The manufacture and study of innovative materials that enable the availability of relevant technologies are vital in light of the energy demands of various human activities and the need for a substantial shift in the energy matrix. A strategy based on the creation of enhanced applications for batteries has been devised to reduce the conversion, storage, and feeding of renewable energy like fuel cells and electrochemical capacitors. Conductive polymers (CP) can be utilised instead of traditional inorganic chemicals. Electrochemical energy storage devices with similar capabilities can be built using approaches based on the production of composite materials and nanostructures. CP's nanostructuring is notable for its concentration on synergistic coupling with other materials, which sets it apart from other nanostructures that have been developed in the preceding two decades.
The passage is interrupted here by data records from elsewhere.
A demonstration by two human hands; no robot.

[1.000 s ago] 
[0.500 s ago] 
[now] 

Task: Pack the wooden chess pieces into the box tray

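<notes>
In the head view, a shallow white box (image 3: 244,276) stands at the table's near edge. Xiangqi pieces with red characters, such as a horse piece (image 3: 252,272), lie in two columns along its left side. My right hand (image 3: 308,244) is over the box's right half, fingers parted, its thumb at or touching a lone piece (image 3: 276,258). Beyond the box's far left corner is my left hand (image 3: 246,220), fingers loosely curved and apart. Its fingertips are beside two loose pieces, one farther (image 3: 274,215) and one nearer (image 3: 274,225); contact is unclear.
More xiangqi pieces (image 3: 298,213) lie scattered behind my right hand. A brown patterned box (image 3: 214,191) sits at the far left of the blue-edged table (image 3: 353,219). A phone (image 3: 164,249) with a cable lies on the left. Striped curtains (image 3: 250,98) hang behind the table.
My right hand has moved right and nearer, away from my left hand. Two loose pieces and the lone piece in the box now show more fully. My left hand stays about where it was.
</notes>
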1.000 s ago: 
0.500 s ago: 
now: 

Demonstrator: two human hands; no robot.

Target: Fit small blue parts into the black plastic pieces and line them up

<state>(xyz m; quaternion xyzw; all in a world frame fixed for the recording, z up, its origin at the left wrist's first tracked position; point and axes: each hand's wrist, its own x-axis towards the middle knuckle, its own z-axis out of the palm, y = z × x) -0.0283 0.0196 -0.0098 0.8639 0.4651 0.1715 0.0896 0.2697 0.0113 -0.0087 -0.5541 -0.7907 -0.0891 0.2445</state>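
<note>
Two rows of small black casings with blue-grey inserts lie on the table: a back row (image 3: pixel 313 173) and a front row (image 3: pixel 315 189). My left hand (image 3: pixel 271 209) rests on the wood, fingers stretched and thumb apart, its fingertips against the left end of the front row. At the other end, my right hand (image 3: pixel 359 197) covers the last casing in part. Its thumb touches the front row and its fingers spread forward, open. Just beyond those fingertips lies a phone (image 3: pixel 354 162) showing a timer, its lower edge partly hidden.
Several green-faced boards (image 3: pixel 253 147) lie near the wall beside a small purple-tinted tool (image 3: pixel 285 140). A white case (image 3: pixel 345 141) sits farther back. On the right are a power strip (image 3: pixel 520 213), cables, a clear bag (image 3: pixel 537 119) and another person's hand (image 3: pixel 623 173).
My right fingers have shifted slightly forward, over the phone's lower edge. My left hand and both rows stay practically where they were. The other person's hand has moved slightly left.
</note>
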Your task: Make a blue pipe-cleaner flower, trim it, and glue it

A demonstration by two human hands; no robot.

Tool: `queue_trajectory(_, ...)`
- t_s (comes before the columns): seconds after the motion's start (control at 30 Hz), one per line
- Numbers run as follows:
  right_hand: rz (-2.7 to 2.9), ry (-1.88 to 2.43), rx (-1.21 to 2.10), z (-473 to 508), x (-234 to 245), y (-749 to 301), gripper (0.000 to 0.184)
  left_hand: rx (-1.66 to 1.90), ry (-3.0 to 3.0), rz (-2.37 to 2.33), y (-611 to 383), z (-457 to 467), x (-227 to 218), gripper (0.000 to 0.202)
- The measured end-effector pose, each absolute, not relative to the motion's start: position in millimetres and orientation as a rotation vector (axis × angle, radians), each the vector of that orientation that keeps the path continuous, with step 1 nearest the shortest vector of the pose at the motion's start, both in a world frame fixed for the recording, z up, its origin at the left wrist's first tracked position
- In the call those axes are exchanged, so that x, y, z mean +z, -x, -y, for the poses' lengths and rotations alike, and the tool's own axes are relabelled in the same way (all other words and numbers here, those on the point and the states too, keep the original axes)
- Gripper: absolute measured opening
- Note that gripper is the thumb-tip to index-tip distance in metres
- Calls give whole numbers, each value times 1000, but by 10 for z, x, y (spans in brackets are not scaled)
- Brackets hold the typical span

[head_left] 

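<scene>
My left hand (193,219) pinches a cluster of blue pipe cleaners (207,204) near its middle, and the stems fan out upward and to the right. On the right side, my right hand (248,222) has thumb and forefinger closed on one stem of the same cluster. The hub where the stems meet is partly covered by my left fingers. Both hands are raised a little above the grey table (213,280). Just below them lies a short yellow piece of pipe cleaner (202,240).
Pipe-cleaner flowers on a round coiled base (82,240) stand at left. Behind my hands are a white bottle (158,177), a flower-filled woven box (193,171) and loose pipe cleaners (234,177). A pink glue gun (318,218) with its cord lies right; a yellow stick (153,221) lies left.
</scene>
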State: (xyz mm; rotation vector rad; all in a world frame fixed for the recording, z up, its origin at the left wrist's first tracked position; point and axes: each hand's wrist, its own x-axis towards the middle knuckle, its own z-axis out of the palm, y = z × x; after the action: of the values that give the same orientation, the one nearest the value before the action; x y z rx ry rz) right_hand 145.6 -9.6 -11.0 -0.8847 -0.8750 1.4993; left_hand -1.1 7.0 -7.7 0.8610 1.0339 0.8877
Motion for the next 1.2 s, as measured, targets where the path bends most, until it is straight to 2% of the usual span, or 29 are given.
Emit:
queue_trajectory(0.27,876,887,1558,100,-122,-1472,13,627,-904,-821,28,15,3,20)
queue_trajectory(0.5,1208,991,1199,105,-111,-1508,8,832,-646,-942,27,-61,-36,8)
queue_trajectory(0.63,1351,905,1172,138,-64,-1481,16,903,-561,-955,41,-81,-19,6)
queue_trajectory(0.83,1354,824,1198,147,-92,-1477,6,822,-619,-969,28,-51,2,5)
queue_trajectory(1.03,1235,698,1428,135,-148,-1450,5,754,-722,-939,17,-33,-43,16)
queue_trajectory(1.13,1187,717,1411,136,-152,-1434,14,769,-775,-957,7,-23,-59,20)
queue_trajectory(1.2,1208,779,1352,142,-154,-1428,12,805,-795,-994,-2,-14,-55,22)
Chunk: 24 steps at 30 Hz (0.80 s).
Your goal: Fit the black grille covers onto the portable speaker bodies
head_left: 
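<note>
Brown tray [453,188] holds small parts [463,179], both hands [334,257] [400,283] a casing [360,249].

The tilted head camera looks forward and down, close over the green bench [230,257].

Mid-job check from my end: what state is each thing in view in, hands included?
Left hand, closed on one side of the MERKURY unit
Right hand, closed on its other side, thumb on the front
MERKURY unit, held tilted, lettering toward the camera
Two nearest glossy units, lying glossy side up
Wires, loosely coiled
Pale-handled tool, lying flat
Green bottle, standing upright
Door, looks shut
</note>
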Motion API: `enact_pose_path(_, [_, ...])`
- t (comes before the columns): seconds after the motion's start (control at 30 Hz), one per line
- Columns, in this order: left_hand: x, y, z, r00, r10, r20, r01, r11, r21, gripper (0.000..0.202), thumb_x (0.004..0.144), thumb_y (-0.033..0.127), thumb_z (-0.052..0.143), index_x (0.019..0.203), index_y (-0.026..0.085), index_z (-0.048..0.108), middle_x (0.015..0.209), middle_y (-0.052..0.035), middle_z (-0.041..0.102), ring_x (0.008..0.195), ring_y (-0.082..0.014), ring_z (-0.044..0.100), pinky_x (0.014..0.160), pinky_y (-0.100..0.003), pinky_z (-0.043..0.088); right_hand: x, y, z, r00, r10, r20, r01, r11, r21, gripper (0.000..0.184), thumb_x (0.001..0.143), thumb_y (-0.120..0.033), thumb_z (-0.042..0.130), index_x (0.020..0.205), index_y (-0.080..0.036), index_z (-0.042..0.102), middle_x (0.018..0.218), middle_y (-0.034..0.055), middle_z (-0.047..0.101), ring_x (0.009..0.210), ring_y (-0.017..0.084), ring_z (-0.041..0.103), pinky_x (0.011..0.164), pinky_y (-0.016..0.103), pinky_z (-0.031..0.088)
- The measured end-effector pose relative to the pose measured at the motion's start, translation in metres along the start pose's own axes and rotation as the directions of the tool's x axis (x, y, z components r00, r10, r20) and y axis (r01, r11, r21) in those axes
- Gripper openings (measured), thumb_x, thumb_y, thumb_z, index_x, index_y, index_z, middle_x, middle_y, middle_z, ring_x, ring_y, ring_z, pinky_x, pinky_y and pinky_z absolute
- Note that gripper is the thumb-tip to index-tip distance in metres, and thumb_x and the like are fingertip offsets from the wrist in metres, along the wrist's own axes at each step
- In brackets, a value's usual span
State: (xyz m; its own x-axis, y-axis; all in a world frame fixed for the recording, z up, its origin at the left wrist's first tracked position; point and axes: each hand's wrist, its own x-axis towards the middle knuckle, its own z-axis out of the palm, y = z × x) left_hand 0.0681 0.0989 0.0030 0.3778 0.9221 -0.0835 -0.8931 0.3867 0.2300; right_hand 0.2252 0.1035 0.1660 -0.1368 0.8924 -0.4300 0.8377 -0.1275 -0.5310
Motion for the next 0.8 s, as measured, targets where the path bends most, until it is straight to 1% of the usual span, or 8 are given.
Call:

This is due to the fact that, when paired with other materials, their distinctive morphology and adaptability significantly enhance performance in areas like the suppression of ionic diffusion trajectories, electronic transport and the improvement of ion penetrability and intercalation spaces. The present study forecasts the wide-ranging modern applications of diverse nanostructured dielectric materials along with its future prospectives. The potential contributions of nanostructured carbon nanotubes to the development of innovative materials for energy storage devices are also critically discussed in this context, which delivers a summary of the present state of information on this emerging topic.
纳米结构介电材料在储能领域的应用前景:全面综述
鉴于人类各种活动对能源的需求,以及能源结构发生重大转变的需要,制造和研究能够提供相关技术的创新材料至关重要。导电聚合物(CP)可被用来替代传统的无机化学品。使用基于生产复合材料和纳米结构的方法,可以制造出具有类似功能的电化学储能装置。CP 的纳米结构因其专注于与其他材料的协同耦合而引人注目,这使其有别于前二十年开发的其他纳米结构。这是因为,当与其他材料配对时,其独特的形态和适应性可显著提高其在抑制离子扩散轨迹、电子传输以及改善离子穿透性和插层空间等方面的性能。本研究预测了多种纳米结构介电材料的广泛现代应用及其未来前景。本研究预测了多种纳米结构电介质材料的广泛现代应用及其未来前景,并对纳米结构碳纳米管在开发用于储能设备的创新材料方面的潜在贡献进行了批判性讨论,对这一新兴课题的信息现状进行了总结。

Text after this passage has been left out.